Disseminated histoplasmosis must always be considered as a possible cause of fever of unknown origin in any person who has ever lived in the endemic area. Lymphomas, sarcoidosis, and mycobacterial infections must be differentiated from disseminated histoplasmosis. Whether the patient has histoplasmosis or sarcoidosis is a difficult diagnostic conundrum. The use of corticosteroids for presumed sarcoidosis without excluding active histoplasmosis can be risky. Although patients may initially appear to improve with corticosteroid treatment, they subsequently experience progressive illness and can die of overwhelming histoplasmosis [59].

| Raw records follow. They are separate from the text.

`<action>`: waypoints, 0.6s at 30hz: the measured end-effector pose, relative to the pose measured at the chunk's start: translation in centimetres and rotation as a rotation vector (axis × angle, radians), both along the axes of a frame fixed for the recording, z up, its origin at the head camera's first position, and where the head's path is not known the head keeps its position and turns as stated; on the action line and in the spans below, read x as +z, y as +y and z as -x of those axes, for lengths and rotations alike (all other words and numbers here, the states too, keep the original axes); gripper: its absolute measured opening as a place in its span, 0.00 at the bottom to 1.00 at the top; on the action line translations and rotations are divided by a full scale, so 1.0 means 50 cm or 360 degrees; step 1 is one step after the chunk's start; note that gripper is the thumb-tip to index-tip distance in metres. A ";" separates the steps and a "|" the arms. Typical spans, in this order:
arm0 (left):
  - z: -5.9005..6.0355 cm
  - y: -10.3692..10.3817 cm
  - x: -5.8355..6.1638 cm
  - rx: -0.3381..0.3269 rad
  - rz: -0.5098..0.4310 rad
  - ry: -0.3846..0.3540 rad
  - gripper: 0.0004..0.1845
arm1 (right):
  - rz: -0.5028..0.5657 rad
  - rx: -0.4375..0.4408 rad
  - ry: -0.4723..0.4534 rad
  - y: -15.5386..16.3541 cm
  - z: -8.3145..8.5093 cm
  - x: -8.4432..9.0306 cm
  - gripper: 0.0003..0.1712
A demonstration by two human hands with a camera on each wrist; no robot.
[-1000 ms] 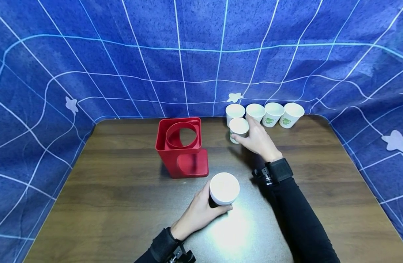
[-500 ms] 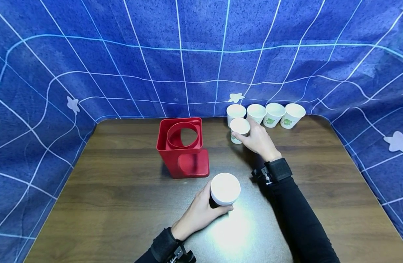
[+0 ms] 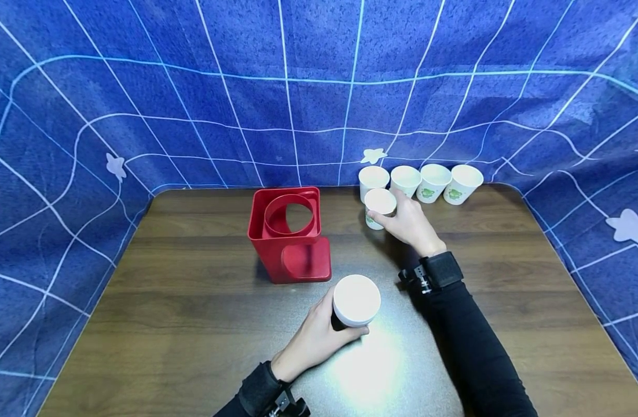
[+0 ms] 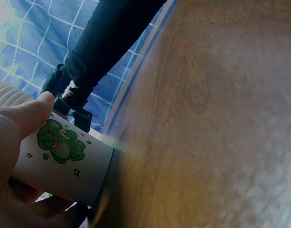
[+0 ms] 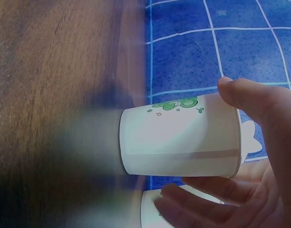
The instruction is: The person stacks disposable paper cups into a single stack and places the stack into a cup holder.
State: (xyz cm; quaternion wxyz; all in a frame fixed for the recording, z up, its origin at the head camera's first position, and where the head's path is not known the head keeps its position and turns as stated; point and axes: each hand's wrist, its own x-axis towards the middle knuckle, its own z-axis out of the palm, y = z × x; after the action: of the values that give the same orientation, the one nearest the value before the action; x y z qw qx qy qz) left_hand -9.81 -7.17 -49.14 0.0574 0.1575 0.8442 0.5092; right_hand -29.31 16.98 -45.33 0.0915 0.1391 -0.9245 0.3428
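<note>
My left hand [image 3: 314, 339] grips a white paper cup [image 3: 355, 301] standing near the table's front centre; in the left wrist view the cup [image 4: 64, 164] shows a green frog print, thumb on its side. My right hand [image 3: 410, 223] holds another white cup [image 3: 378, 207] at the back of the table, in front of a row of cups. In the right wrist view thumb and fingers curl round this cup [image 5: 183, 137], which stands on the wood. A red square holder [image 3: 290, 234] with a round opening stands left of the cups.
Several white paper cups [image 3: 433, 182] line the table's back edge on the right. The dark wooden table [image 3: 168, 301] is enclosed by a blue gridded cloth [image 3: 246, 87] on three sides.
</note>
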 end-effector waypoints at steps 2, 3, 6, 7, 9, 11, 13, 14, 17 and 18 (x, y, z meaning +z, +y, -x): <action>0.000 0.000 0.001 0.0002 0.0003 0.0002 0.48 | 0.0008 0.0012 0.0002 0.000 -0.001 0.001 0.43; -0.001 -0.001 0.001 0.0003 0.0004 0.0004 0.48 | 0.0015 0.0020 0.0001 0.000 -0.002 0.002 0.42; 0.000 0.000 0.000 -0.0002 0.0002 0.0005 0.48 | 0.0033 0.0026 -0.0001 0.002 -0.006 0.003 0.37; 0.000 0.000 0.000 -0.0003 0.0002 0.0004 0.48 | 0.0039 0.0027 -0.0001 0.002 -0.008 0.004 0.36; 0.000 0.000 0.000 -0.0007 0.0001 0.0003 0.48 | 0.0045 0.0025 0.0003 0.003 -0.013 0.007 0.35; 0.001 0.000 -0.001 -0.0006 0.0002 0.0003 0.49 | 0.0043 0.0026 0.0014 0.005 -0.018 0.012 0.34; 0.001 0.000 -0.002 -0.0006 -0.0002 0.0002 0.49 | 0.0040 0.0031 0.0034 0.006 -0.024 0.018 0.32; 0.001 -0.001 -0.002 -0.0005 -0.0007 0.0003 0.49 | 0.0036 0.0035 0.0047 0.007 -0.027 0.021 0.32; 0.000 -0.001 -0.003 -0.0005 -0.0019 0.0016 0.49 | 0.0035 0.0052 0.0078 0.009 -0.038 0.029 0.32; 0.000 -0.001 -0.003 -0.0005 -0.0023 0.0020 0.49 | 0.0037 0.0058 0.0084 0.011 -0.041 0.032 0.33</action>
State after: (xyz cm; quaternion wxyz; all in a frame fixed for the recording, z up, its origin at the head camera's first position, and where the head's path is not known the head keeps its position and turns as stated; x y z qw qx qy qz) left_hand -9.81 -7.21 -49.29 0.0519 0.1624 0.8405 0.5143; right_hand -27.24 17.52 -43.71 0.1114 0.1638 -0.9150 0.3514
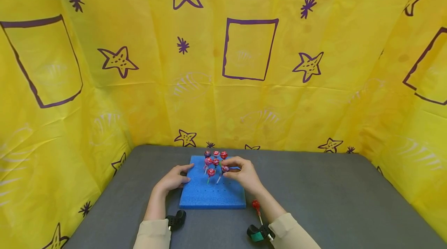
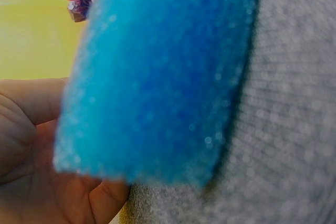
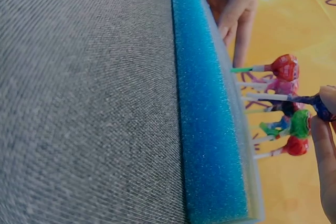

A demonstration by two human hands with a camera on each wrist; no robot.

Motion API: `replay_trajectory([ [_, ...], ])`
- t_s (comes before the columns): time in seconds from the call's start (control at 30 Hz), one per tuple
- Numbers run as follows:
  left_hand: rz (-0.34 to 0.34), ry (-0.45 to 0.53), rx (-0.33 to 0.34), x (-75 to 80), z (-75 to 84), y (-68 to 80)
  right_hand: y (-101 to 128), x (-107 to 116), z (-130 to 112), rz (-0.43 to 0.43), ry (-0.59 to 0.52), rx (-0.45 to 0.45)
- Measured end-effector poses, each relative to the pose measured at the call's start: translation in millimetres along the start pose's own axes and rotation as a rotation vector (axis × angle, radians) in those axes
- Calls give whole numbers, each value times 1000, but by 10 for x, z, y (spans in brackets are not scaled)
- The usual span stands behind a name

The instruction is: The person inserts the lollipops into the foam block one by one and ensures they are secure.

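My right hand (image 1: 243,174) is over the right half of a blue foam block (image 1: 213,201). Its thumb and fingertips pinch the wrapped head of a dark purple lollipop (image 3: 321,107), whose white stick slants down to the foam top. Several other lollipops stand upright in the block, among them a red one (image 1: 211,172), a pink one (image 1: 208,161) and a green one (image 3: 301,124). At the block's left edge, my left hand (image 1: 173,179) rests with spread fingers against the foam and over its rim. The left wrist view shows the foam's side close up.
Rows of small holes (image 1: 213,191) run across the front of the foam. A red lollipop (image 1: 256,204) lies on the dark grey table (image 1: 331,202), close to my right forearm. Yellow patterned cloth (image 1: 251,101) encloses the table's back and sides. Black straps (image 1: 177,220) sit at my wrists.
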State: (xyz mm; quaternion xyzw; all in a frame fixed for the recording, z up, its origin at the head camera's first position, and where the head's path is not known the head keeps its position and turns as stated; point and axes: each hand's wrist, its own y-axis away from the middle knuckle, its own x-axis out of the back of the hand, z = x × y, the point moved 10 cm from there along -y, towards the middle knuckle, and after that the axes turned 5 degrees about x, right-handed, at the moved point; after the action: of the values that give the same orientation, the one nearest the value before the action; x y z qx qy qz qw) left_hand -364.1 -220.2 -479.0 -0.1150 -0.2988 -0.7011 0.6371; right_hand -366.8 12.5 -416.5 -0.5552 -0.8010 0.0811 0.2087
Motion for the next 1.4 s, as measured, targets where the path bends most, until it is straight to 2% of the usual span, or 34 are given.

Endocarditis is an uncommon manifestation of disseminated histoplasmosis. Both native and prosthetic valve endocarditis have been reported [60, 61], as well as an infected left atrial myxoma [62]. The disease is manifested by major embolic episodes and poor outcomes if the infected valve cannot be replaced. H. capsulatum has also been described as a cause of infection of an aortofemoral prosthetic graft [63].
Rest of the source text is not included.